- Problem
Report how many lines of the listing include the word "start"; nothing else should be written.
- - - - - - -
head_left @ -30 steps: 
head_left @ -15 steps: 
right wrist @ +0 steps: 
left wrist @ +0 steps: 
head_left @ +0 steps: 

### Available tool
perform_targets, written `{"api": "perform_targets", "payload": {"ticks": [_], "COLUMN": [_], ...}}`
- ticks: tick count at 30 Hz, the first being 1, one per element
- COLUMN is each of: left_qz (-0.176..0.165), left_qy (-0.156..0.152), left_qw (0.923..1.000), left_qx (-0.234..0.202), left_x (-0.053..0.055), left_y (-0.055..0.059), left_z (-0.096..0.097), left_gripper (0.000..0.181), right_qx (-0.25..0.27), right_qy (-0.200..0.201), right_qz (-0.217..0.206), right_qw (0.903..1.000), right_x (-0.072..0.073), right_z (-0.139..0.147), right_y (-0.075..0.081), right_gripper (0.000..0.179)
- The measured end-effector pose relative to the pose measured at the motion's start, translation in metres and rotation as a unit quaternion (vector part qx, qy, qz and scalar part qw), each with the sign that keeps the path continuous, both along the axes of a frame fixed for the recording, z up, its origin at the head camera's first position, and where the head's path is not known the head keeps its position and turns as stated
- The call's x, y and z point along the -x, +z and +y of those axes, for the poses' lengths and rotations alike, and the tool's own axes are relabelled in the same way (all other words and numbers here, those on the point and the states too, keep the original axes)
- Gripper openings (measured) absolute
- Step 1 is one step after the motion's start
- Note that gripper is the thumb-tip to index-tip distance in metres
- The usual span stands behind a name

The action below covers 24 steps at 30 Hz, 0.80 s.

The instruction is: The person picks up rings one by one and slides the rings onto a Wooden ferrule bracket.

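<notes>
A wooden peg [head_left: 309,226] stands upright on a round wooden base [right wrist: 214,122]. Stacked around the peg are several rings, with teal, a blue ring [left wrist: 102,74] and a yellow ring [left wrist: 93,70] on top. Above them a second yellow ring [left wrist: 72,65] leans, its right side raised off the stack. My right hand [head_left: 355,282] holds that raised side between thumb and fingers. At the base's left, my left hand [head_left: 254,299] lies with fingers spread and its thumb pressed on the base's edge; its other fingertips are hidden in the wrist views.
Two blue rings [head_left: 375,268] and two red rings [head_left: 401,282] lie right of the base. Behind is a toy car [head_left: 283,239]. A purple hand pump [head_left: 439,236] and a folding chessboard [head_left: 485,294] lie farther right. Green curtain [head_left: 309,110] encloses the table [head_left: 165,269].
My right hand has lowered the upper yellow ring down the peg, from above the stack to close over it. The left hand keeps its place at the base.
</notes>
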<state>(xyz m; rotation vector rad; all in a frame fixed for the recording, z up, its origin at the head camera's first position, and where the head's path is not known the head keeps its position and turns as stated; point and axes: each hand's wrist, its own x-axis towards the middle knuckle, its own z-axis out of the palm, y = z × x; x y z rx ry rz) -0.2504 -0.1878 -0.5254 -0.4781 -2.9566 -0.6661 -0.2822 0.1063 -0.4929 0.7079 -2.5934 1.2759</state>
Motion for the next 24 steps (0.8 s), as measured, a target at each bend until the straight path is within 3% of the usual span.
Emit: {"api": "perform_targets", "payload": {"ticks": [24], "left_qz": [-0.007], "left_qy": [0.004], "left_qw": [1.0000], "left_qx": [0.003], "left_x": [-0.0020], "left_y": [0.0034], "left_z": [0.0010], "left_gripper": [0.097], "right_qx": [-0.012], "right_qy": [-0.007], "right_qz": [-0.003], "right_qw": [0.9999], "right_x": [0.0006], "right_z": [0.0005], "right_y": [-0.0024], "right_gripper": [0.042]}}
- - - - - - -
- Task response
2